* **WHAT YOU WILL DO**
Return all of the entries below exactly as they are given.
Segment Start: MATERIAL SUPPLIED
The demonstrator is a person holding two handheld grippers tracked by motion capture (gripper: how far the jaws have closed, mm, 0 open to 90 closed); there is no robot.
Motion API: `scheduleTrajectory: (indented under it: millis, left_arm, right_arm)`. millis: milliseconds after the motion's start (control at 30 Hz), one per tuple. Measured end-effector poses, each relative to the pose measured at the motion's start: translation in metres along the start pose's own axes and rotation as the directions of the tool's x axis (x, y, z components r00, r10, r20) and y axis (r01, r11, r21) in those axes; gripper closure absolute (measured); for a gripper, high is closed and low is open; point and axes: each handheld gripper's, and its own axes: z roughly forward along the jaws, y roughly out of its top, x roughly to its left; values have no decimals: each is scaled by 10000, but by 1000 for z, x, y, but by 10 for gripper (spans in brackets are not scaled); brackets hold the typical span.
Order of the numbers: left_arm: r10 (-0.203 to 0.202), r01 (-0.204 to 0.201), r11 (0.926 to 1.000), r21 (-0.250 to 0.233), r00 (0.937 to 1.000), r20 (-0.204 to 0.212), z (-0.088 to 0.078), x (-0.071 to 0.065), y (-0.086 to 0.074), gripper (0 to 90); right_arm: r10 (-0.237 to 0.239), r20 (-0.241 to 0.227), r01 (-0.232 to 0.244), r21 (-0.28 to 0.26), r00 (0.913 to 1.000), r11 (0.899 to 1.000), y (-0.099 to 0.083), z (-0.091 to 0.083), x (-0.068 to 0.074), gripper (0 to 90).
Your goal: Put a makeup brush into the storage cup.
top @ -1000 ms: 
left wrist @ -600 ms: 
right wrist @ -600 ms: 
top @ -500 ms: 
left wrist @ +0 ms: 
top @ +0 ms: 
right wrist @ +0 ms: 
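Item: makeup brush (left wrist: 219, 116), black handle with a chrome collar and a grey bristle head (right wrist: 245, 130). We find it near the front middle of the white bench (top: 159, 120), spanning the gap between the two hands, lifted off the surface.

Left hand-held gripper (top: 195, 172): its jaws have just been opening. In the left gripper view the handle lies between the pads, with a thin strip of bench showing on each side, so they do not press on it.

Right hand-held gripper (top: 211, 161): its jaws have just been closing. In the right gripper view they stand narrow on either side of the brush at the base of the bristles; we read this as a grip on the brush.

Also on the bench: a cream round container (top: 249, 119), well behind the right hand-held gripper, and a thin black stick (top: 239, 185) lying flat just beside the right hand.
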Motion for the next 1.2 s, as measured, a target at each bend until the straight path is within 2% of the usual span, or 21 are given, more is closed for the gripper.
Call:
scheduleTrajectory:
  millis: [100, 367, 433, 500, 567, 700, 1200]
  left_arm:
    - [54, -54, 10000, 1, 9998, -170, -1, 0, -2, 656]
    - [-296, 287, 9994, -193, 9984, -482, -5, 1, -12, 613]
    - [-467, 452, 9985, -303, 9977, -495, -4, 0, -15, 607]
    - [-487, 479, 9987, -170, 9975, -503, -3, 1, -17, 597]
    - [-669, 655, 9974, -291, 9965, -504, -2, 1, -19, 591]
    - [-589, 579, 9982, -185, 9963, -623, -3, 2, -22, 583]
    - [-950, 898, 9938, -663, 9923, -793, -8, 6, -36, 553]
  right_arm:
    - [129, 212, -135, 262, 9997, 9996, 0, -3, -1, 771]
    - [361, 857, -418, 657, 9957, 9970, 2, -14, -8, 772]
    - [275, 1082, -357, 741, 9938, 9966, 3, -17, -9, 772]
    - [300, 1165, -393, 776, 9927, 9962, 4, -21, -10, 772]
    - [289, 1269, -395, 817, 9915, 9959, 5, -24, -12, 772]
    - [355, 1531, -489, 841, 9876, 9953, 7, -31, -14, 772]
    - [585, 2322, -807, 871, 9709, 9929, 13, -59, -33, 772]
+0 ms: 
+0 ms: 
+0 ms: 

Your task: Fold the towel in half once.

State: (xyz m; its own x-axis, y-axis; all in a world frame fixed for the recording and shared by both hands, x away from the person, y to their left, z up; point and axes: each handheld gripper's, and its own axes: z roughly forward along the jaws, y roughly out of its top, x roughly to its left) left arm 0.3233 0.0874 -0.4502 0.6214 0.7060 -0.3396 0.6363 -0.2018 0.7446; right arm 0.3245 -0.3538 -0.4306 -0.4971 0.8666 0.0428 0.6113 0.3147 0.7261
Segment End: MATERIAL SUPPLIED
* **TASK OUTPUT**
The demonstrator is a person holding two handheld grippers tracked by motion capture (gripper: how far the jaws have closed, mm, 0 open to 90 closed); there is no robot.
Motion API: `scheduleTrajectory: (indented under it: millis, left_arm, right_arm)`. millis: milliseconds after the motion's start (control at 30 Hz), one per tuple. Measured end-effector poses, each relative to the pose measured at the motion's start: translation in metres along the start pose's own axes and rotation as the directions of the tool's x axis (x, y, z components r00, r10, r20) and y axis (r01, r11, r21) in those axes; gripper closure absolute (measured); for a gripper, high is closed and low is open; point and axes: each handheld gripper's, and its own axes: z roughly forward along the jaws, y roughly out of its top, x roughly to its left; values have no decimals: each is scaled by 10000, but by 1000 for z, x, y, but by 10 for gripper (spans in brackets are not scaled); brackets hold the typical span.
Order of the numbers: left_arm: r10 (-0.203 to 0.202), r01 (-0.204 to 0.201), r11 (0.926 to 1.000), r21 (-0.250 to 0.233), r00 (0.937 to 1.000), r20 (-0.204 to 0.212), z (-0.088 to 0.078), x (-0.071 to 0.065), y (-0.086 to 0.074), gripper (0 to 90); right_arm: r10 (-0.237 to 0.239), r20 (-0.241 to 0.227), r01 (-0.232 to 0.244), r21 (-0.28 to 0.26), r00 (0.913 to 1.000), r11 (0.899 to 1.000), y (-0.099 to 0.083), z (-0.091 to 0.083), x (-0.068 to 0.074), gripper (0 to 90).
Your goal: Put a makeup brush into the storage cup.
top @ -1000 ms: 
left wrist @ -600 ms: 
right wrist @ -600 ms: 
top @ -500 ms: 
left wrist @ +0 ms: 
top @ +0 ms: 
right wrist @ +0 ms: 
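Item: makeup brush (left wrist: 219, 116), black handle with a chrome collar and a grey bristle head (right wrist: 245, 130). We find it near the front middle of the white bench (top: 159, 120), spanning the gap between the two hands, lifted off the surface.

Left hand-held gripper (top: 195, 172): its jaws have just been opening. In the left gripper view the handle lies between the pads, with a thin strip of bench showing on each side, so they do not press on it.

Right hand-held gripper (top: 211, 161): its jaws have just been closing. In the right gripper view they stand narrow on either side of the brush at the base of the bristles; we read this as a grip on the brush.

Also on the bench: a cream round container (top: 249, 119), well behind the right hand-held gripper, and a thin black stick (top: 239, 185) lying flat just beside the right hand.
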Motion for the next 1.2 s, as measured, a target at each bend until the straight path is within 2% of the usual span, or 21 are given, more is closed for the gripper.
Call:
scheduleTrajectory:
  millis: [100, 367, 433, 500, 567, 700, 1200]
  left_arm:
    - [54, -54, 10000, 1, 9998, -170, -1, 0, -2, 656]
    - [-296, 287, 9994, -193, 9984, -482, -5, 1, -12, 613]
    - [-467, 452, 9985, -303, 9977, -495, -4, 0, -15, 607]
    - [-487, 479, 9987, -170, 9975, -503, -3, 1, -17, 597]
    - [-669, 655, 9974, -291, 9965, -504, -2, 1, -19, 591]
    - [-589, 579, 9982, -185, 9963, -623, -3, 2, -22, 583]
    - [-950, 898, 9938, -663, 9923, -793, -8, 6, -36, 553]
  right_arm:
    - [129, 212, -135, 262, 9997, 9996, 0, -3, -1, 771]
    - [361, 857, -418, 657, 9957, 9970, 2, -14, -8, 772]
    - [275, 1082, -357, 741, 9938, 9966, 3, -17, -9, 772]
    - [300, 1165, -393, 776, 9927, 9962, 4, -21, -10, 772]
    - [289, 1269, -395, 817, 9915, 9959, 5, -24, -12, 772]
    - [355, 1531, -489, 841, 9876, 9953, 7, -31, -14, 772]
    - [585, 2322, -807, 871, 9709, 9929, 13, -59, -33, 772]
+0 ms: 
+0 ms: 
+0 ms: 

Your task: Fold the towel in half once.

State: (xyz m; its own x-axis, y-axis; all in a world frame fixed for the recording and shared by both hands, x away from the person, y to their left, z up; point and axes: each handheld gripper's, and its own axes: z roughly forward along the jaws, y roughly out of its top, x roughly to its left) left arm 0.3233 0.0874 -0.4502 0.6214 0.7060 -0.3396 0.6363 -0.2018 0.7446; right arm 0.3245 -0.3538 -0.4306 -0.4971 0.8666 0.0428 0.6113 0.3147 0.7261

The exercise has now been completed.